— TASK BRIEF —
Go through the data from its first line and retype each line, stopping once the line containing "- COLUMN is" has been retyped.

START COLLECTED MATERIAL

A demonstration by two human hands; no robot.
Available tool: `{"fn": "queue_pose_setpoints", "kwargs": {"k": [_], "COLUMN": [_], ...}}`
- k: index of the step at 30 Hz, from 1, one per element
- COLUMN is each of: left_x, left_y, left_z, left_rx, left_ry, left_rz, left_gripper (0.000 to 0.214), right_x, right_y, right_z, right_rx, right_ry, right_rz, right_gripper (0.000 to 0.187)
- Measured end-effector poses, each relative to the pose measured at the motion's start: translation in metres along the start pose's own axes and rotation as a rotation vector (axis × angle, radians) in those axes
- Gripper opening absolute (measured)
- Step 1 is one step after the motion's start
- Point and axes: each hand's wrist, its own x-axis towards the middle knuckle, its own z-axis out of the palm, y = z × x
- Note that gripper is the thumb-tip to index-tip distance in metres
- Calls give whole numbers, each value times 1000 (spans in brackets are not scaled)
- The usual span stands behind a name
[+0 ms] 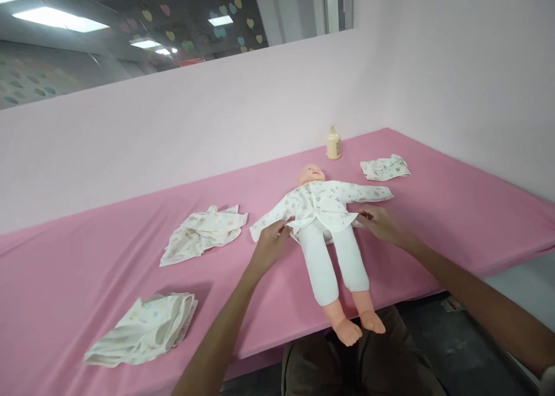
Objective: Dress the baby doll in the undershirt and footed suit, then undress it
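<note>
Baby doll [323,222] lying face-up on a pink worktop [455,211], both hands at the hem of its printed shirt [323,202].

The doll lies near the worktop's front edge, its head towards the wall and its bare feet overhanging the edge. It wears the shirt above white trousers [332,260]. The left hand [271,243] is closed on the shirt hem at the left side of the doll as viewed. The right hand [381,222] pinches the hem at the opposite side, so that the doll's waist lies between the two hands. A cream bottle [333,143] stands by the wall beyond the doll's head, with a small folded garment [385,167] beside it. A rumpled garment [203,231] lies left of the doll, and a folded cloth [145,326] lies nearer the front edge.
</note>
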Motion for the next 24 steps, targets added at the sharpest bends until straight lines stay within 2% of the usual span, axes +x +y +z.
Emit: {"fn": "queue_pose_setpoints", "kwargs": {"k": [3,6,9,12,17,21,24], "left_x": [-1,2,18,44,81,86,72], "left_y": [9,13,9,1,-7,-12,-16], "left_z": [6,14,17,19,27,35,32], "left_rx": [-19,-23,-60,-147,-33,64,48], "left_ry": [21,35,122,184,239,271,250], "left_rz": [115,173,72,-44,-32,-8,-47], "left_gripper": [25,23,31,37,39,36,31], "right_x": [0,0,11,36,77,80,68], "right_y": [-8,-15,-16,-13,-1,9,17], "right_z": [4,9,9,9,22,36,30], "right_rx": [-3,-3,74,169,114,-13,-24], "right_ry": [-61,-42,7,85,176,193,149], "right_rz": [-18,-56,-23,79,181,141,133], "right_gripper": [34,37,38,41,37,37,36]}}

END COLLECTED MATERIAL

— RESULT OF THE EXERCISE —
A demonstration by two human hands; no robot.
Available tool: `{"fn": "queue_pose_setpoints", "kwargs": {"k": [_], "COLUMN": [_], ...}}`
- k: index of the step at 30 Hz, from 1, one per element
- COLUMN is each of: left_x, left_y, left_z, left_rx, left_ry, left_rz, left_gripper (0.000 to 0.214), right_x, right_y, right_z, right_rx, right_ry, right_rz, right_gripper (0.000 to 0.187)

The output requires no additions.